2. Stop putting so much energy towards my ONS and shift gears to my OFFS. Instead of grabbing my butt while I clean the dishes, take the sponge in your own hands. Wash, rinse, dry and repeat! (the dishes of course!) I can feel the OFFS lessening just thinking about it.
3. Women like reassurance that they still turn you on...say it out loud.
4. You both need to explore what kind of touch feels good, it may be different than the pre-children era.
5. If time is of the essence, vibrators are fun and help with stimulation. Women often need much more than just penetration (that's a whole other blog in itself).
6. Moms may need some extra lubrication, especially new or breastfeeding moms due to lower estrogen levels (Note: don't use oil based with latex condoms, don't use silicone lube with silicone vibrators)

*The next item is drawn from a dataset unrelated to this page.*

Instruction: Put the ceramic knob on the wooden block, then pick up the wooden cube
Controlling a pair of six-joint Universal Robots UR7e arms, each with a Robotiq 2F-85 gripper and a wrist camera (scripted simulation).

So mom's, the sexuality shift is multifactorial. It is related to new stresses, a "new body", new sensations and a new ratio for arousal (more OFFS:ONS). The more you can educate yourself on the science of sex, your body, and how it functions, the better chance you have at transforming your sex life. It is possible, you may need guidance and that is why I blogged about it.

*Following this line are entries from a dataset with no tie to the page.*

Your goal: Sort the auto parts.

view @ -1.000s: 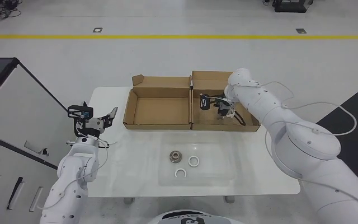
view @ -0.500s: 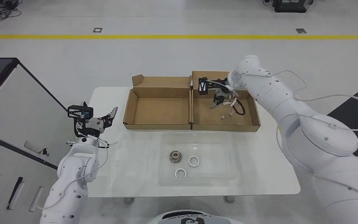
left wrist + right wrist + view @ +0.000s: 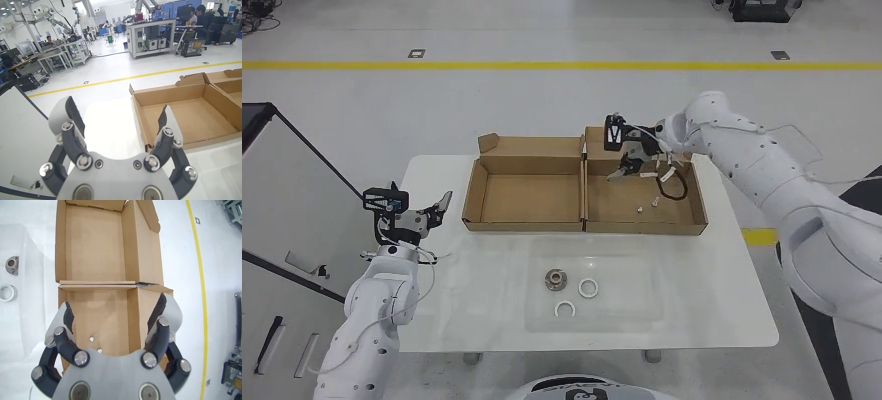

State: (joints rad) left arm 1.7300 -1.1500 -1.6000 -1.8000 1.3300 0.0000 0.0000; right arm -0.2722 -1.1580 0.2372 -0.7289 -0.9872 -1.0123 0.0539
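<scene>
A grey flange [image 3: 556,279] and two white rings [image 3: 589,288] [image 3: 565,309] lie on the table's front middle. The flange [image 3: 12,265] and one ring [image 3: 7,292] also appear in the right wrist view. Two small bolts [image 3: 640,209] lie on the floor of the right cardboard box [image 3: 694,190]; the bolts [image 3: 91,338] show just under my right gripper [image 3: 115,313]. That right gripper [image 3: 625,165] hangs open above the box's back part, holding nothing. My left gripper [image 3: 437,210] is open at the table's left edge, apart from every part. The left gripper [image 3: 119,113] faces the left box [image 3: 189,113].
The left cardboard box [image 3: 527,198] stands beside the right one, sharing a wall, with nothing inside. A clear sheet or tray [image 3: 637,300] lies under the loose parts. Both boxes have raised back flaps [image 3: 532,146].
My right gripper has risen out of the right box and drawn toward its back wall, fingers open. The bolts stay on the box floor. The left arm has not moved.
</scene>
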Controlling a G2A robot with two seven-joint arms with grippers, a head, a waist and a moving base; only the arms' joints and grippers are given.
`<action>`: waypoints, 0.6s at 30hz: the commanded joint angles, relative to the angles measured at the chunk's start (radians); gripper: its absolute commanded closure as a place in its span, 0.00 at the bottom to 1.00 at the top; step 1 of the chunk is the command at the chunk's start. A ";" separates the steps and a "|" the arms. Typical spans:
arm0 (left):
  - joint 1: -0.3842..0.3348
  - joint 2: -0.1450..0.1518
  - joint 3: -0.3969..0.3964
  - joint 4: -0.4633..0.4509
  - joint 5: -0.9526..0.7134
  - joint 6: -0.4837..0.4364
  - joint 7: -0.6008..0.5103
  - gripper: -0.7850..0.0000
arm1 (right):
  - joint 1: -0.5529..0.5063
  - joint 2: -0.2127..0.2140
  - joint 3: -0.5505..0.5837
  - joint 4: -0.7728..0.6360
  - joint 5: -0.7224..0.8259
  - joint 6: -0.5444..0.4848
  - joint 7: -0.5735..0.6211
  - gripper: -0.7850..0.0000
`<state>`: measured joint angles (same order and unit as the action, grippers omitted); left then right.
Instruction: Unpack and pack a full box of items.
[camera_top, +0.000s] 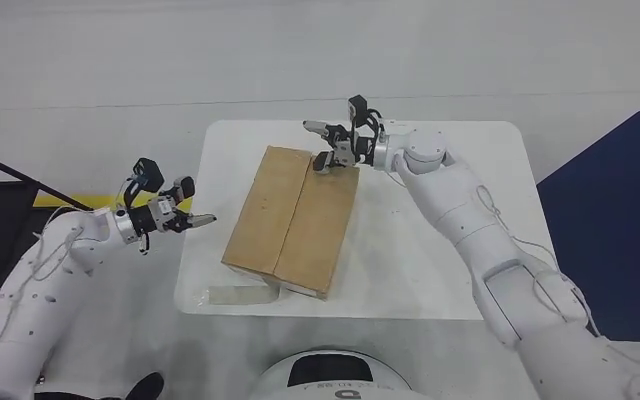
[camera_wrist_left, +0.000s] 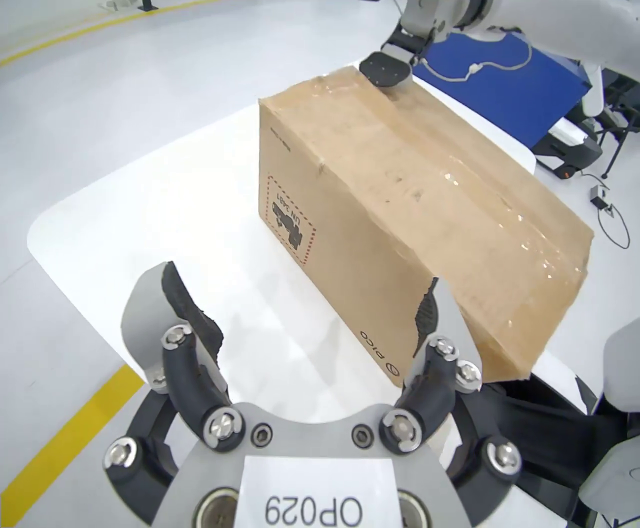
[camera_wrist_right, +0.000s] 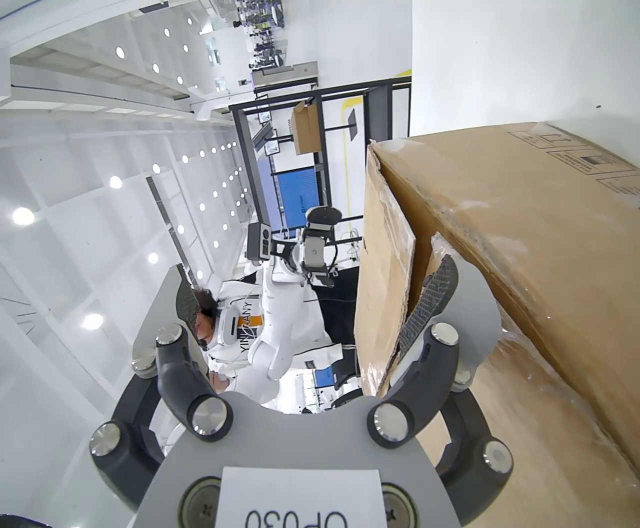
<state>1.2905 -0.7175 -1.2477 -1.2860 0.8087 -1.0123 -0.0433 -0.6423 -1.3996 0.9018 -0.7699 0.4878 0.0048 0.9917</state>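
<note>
A closed brown cardboard box (camera_top: 292, 220) lies slantwise in the middle of the white table (camera_top: 430, 260), with clear tape along its top seam. My right gripper (camera_top: 322, 145) is open at the box's far end. One of its fingertips (camera_wrist_right: 435, 295) rests against the edge of a top flap (camera_wrist_right: 385, 260), which stands slightly ajar; the other is in the air. My left gripper (camera_top: 188, 205) is open and holds nothing. It hovers just off the table's left edge, facing the box's long side (camera_wrist_left: 400, 200). In the left wrist view my left gripper (camera_wrist_left: 300, 305) is apart from the box.
A pale flat strip (camera_top: 235, 295) lies on the table by the box's near left corner. A blue panel (camera_top: 600, 220) stands to the right of the table. Bare table surface lies to the right of the box.
</note>
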 joint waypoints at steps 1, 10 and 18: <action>0.024 0.035 0.019 -0.048 0.033 0.000 0.010 0.00 | 0.000 0.000 0.000 0.000 0.000 0.000 0.000 0.00; 0.059 0.117 0.097 -0.120 0.142 0.000 0.073 0.00 | 0.000 0.000 0.000 0.000 0.000 0.000 0.000 0.00; 0.059 0.117 0.097 -0.120 0.142 0.000 0.073 0.00 | 0.000 0.000 0.000 0.000 0.000 0.000 0.000 0.00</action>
<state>1.3498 -0.6003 -1.1513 -1.4062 0.9501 -1.0123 0.0301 -0.6423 -1.3996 0.9018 -0.7700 0.4877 0.0048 0.9920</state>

Here are some of my favorite resources for sexual health enlightenment:
~ "Come as You Are" by Emily Nagoski
~ "Women's Anatomy of Arousal" by Sheri Winston
~ Reviving Your Sex Life After Childbirth by Kathie Wallace
~ Talli Rosenbaum has some great incite on her website
Please note, if you are having any pain with intercourse, seek out a health care provider. It is important to rule out any infection or other pelvic organ dysfunction. Once that is ruled out and you still just don't feel right down there, pelvic health PT can help. They are trained to assess your pelvic floor muscles inside and out for tender points, muscle strength and function. They can educate you on sexual positions for comfort, help release tender points through your pelvic floor that may be causing the pain. I also recommend seeking out the assistance of a sex therapist. They may be psychologists, psychiatrist, social workers, marriage/family counselors with advanced training in sexual health and wellness. They can teach you ways to explore other forms of intimacy and pleasure with your partner while you heal. It really takes a team approach to get all the stars aligned and reach the goal of full sexual pleasure. Bring back the fun and erotic ecstasy!